As I was getting the spinning wheels and woven and crocheted things out of the truck, my husband was going to pull my tables out of the trailer. I still have no clue what happened back there. When I came back out of the building he was laying on the gravel drive area, half under the trailer on his back. He had a sort of glazed look to his eyes! He answered all the questions as if he were with us!! How many fingers am I holding up? Can you raise your arm? Can you smile at me? What happened?

We let him stand up and then sit in a chair I pulled out of the trailer. He flatly refused medical help and refused to let me take him to the hospital ER as well! I finished setting up my display and came back to the truck. I moved the truck and trailer to the back of the building to unhook the trailer. His right eye became increasingly bloodshot and was turning black around it. But he fell backward out of the trailer? Maybe he hit something I can't see.
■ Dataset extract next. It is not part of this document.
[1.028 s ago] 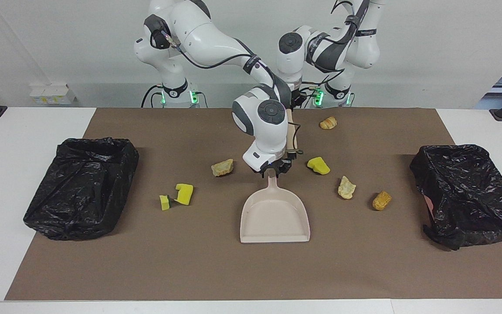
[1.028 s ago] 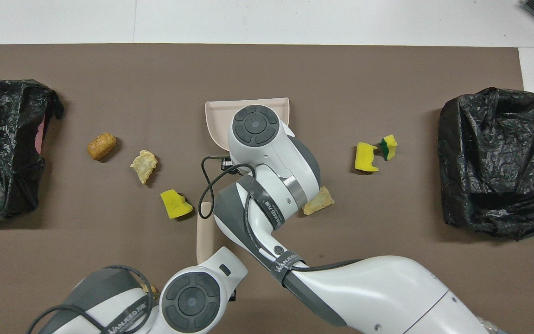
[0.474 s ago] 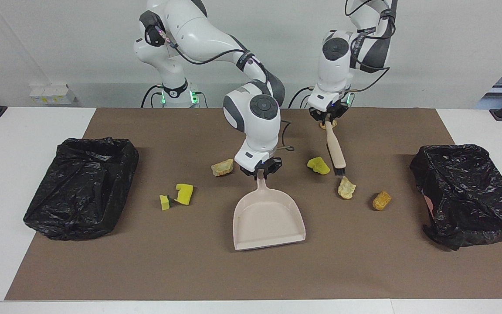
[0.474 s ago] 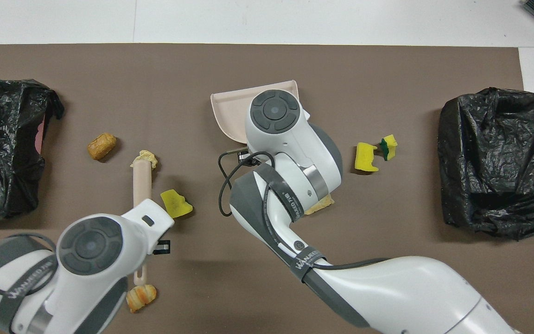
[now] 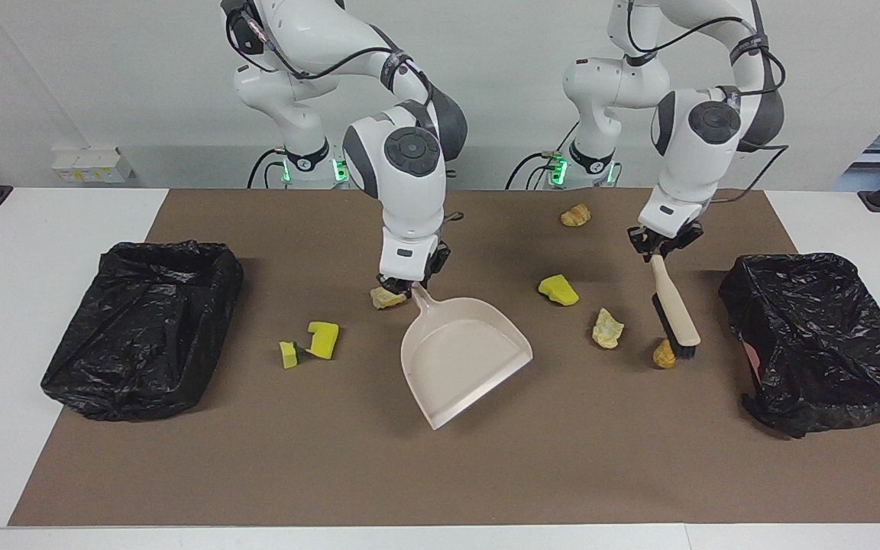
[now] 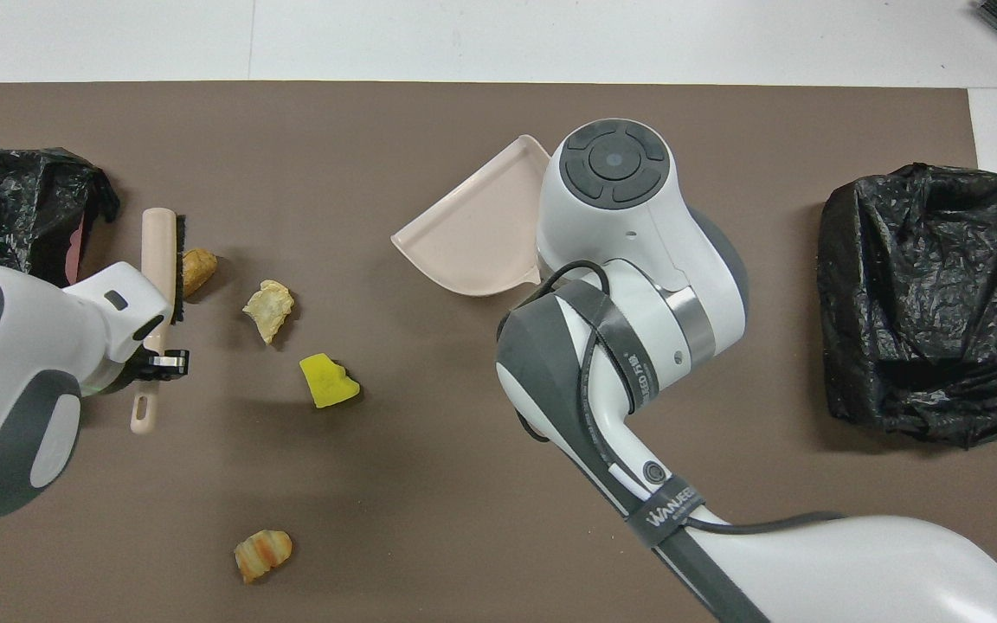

I should have ignored him and taken him to the ER then!! But no, I let him have his way. Our granddaughter came later in the evening to take us to dinner. He didn't want to go, said his head hurt too much to think of eating, but did drink one of those Fuze drinks. It promptly made him sick to his stomach. Still, I didn't insist that he go to the hospital.

I left him in the motel the next day, worrying about him all the time I was away. Granddaughter went back over and checked on him several times. That night he still wasn't in the mood to eat but did conceed that he might have a concussion.

The next day he went with me to the Expo and mostly sat in the corner of the display booth quietly. I took everything apart that night and loaded it and we came home. The next morning he decided he definately needed to see the doctor. So I took him to the ER. The CT scan showed that he did have bleeding on the brain, and the ER doc gave him a very bad time for not appearing in an ER sooner.

Hey, girls!! Don't let your hardheaded guy get away with this!! They suffer much too loudly!! They won't suffer any more or less by being taken to the ER immediately, but you can worry less.